Problem description → Present the data once more in exactly its original form.

Input data →

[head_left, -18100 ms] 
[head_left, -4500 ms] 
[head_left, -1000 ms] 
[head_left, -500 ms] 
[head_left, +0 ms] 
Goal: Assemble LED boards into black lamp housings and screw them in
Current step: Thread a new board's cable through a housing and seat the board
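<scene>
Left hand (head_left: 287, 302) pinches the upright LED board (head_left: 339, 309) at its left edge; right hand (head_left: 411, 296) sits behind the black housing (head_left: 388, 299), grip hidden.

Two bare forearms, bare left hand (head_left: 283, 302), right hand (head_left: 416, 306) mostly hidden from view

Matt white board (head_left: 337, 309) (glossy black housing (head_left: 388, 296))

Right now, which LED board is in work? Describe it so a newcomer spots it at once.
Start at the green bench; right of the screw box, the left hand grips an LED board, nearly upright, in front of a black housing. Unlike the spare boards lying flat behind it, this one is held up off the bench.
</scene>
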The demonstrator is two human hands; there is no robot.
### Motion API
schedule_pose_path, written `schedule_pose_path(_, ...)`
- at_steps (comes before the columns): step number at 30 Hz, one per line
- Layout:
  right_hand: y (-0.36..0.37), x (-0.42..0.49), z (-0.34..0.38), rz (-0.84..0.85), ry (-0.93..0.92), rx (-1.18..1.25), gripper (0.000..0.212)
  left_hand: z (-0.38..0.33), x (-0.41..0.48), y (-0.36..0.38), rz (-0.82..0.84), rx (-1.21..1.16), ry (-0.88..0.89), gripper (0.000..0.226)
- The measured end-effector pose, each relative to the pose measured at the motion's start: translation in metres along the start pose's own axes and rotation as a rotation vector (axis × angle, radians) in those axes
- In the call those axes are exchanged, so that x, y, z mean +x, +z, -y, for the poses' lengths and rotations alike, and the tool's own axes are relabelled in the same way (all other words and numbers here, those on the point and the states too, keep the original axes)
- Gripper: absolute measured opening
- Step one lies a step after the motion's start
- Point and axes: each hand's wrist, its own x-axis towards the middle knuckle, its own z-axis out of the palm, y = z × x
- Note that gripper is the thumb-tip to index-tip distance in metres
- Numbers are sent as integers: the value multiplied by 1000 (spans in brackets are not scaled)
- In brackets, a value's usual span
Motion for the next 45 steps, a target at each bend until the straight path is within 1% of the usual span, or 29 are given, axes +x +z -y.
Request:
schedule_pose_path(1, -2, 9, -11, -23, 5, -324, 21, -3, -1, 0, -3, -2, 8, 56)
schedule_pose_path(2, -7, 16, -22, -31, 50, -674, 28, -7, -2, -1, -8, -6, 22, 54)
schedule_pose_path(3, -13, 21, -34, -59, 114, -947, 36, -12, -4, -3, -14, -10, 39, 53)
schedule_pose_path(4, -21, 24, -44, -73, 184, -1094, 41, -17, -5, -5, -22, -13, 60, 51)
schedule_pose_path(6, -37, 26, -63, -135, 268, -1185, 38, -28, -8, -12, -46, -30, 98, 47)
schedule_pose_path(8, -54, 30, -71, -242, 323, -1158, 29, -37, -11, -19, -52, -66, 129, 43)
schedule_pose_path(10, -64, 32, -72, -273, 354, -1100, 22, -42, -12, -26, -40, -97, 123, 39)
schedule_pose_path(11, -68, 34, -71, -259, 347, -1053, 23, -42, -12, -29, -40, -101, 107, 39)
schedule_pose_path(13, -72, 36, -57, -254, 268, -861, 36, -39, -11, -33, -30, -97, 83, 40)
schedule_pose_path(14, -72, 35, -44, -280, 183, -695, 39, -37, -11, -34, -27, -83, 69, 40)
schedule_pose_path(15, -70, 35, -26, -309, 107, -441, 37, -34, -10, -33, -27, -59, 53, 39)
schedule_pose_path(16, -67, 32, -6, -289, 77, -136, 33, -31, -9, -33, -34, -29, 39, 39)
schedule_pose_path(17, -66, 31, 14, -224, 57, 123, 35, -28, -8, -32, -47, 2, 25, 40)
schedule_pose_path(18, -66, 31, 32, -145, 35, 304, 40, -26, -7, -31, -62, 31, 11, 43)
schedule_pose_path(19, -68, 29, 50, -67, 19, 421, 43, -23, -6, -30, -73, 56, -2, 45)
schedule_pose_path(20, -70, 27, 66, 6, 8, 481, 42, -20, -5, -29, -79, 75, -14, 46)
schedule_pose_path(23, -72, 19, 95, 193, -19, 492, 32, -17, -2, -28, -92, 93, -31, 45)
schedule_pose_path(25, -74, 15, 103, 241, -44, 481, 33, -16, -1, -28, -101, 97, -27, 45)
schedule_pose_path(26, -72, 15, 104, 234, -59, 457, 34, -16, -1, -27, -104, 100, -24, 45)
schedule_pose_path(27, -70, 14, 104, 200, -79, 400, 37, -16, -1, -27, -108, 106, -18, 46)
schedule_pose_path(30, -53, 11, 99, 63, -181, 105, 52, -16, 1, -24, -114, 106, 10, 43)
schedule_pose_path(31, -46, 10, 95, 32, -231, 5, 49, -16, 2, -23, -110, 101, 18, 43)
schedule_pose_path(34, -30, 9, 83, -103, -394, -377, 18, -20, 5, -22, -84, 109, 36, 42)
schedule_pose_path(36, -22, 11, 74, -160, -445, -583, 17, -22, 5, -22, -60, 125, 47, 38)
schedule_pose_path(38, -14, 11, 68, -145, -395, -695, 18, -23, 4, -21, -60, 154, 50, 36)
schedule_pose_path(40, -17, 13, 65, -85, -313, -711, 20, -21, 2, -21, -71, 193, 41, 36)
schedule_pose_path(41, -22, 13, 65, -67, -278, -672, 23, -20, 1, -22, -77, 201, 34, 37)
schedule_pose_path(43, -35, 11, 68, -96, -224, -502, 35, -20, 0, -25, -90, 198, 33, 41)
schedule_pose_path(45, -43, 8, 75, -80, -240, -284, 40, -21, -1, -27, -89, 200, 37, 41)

Output for this exercise →
[head_left, -18100 ms] 
[head_left, -4500 ms] 
[head_left, -1000 ms] 
[head_left, -500 ms] 
[head_left, +0 ms] 
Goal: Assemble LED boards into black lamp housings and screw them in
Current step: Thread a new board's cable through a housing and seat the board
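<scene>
Left hand (head_left: 287, 302) pinches the upright LED board (head_left: 339, 309) at its left edge; right hand (head_left: 411, 296) sits behind the black housing (head_left: 388, 299), grip hidden.

Two bare forearms, bare left hand (head_left: 283, 302), right hand (head_left: 416, 306) mostly hidden from view

Matt white board (head_left: 337, 309) (glossy black housing (head_left: 388, 296))

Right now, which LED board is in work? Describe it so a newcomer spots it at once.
Start at the green bench; right of the screw box, the left hand grips an LED board, nearly upright, in front of a black housing. Unlike the spare boards lying flat behind it, this one is held up off the bench.
</scene>
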The demonstrator is two human hands; there is no robot.
### Motion API
schedule_pose_path, written `schedule_pose_path(_, ...)`
- at_steps (comes before the columns): step number at 30 Hz, one per line
- Layout:
  right_hand: y (-0.36..0.37), x (-0.42..0.49), z (-0.34..0.38), rz (-0.84..0.85), ry (-0.93..0.92), rx (-1.18..1.25), gripper (0.000..0.212)
  left_hand: z (-0.38..0.33), x (-0.41..0.48), y (-0.36..0.38), rz (-0.82..0.84), rx (-1.21..1.16), ry (-0.88..0.89), gripper (0.000..0.226)
- The measured end-effector pose, each relative to the pose measured at the motion's start: translation in metres along the start pose's own axes and rotation as a rotation vector (axis × angle, radians) in those axes
- In the call those axes are exchanged, so that x, y, z mean +x, +z, -y, for the poses' lengths and rotations alike, and the tool's own axes are relabelled in the same way (all other words and numbers here, those on the point and the states too, keep the original axes)
- Gripper: absolute measured opening
- Step one lies a step after the motion's start
- Point and axes: each hand's wrist, its own x-axis towards the middle knuckle, its own z-axis out of the palm, y = z × x
- Note that gripper is the thumb-tip to index-tip distance in metres
- Numbers are sent as integers: the value multiplied by 1000 (spans in brackets are not scaled)
- In brackets, a value's usual span
Motion for the next 45 steps, a target at each bend until the straight path is within 1% of the usual span, or 29 are given, axes +x +z -y.
Request:
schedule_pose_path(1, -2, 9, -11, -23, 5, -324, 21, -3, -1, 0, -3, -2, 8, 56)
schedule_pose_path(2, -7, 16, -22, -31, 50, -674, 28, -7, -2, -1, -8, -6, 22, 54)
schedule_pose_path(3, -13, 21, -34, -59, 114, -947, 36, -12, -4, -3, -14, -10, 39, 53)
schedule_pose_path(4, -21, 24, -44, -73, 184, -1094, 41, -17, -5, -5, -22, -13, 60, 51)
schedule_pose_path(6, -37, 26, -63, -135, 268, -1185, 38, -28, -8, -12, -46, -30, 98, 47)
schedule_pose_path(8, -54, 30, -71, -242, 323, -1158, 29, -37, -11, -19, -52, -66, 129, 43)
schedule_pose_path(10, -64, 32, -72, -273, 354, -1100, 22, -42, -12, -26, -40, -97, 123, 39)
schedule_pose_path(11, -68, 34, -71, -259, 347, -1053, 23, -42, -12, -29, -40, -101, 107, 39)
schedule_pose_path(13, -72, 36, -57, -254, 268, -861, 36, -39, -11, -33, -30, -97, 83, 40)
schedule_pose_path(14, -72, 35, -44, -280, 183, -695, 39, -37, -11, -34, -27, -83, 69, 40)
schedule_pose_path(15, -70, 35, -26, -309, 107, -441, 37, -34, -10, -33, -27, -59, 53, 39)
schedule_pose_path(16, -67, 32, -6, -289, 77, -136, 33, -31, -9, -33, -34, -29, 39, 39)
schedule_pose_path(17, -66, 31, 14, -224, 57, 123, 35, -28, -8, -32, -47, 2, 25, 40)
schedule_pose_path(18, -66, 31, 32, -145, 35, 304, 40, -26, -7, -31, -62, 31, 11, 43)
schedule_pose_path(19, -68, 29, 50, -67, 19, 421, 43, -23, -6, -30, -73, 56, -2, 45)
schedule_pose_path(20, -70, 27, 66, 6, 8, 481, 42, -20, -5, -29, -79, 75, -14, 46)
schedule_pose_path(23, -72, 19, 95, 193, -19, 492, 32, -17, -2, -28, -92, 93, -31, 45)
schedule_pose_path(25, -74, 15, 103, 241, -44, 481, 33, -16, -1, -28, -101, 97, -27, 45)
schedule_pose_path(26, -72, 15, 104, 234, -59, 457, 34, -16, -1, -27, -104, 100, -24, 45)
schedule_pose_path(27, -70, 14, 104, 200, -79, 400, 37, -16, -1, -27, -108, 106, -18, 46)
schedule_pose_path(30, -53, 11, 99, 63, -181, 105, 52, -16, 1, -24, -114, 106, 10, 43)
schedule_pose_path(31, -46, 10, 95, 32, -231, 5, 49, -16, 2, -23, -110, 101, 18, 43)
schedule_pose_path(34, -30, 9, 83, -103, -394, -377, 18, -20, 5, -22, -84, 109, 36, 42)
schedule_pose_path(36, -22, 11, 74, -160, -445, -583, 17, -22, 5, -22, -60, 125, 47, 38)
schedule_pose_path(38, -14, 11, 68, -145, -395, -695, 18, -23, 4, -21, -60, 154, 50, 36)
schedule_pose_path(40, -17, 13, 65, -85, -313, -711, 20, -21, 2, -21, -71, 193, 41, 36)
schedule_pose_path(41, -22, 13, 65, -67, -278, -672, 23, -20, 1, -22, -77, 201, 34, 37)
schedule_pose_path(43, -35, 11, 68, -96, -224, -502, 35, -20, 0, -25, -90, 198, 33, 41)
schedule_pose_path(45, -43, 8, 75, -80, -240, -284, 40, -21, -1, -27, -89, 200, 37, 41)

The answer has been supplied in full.